Exercise objective → Copy out the lines beginning at the one with "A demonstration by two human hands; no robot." and ending at the last line of the data, both included; pictures stay out.

Material provided →
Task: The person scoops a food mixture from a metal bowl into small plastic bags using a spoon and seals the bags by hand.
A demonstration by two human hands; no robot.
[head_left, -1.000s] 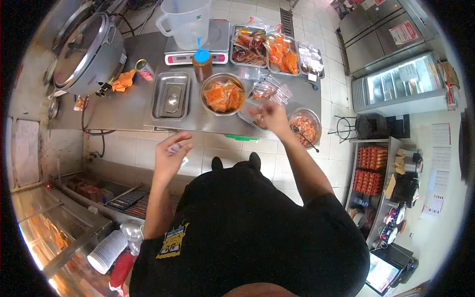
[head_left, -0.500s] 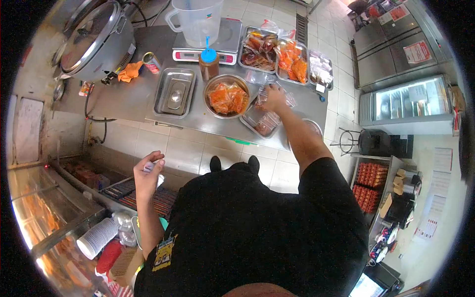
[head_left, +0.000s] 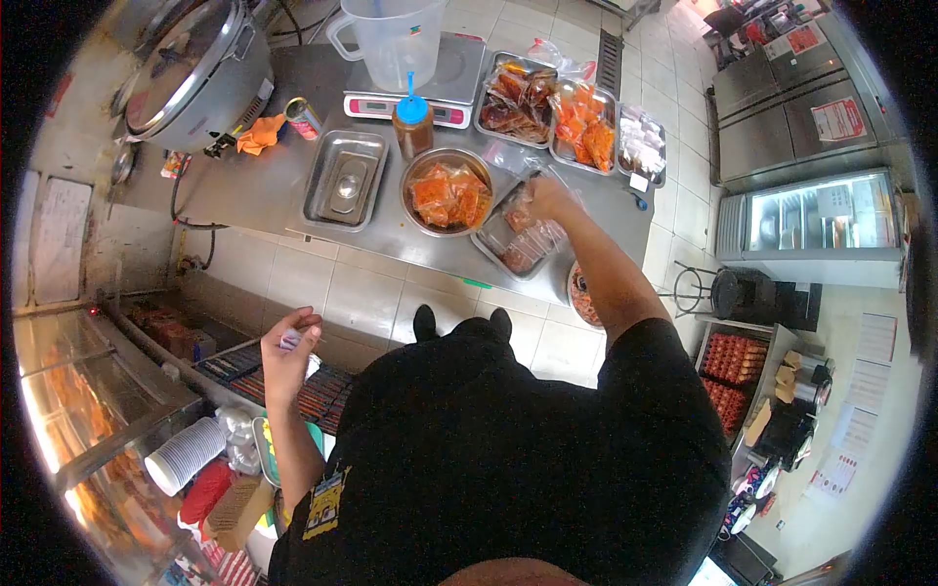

Solution →
A demonstration by two human hands; no robot.
[head_left, -1.000s] 
[head_left, -0.500s] 
[head_left, +0.000s] 

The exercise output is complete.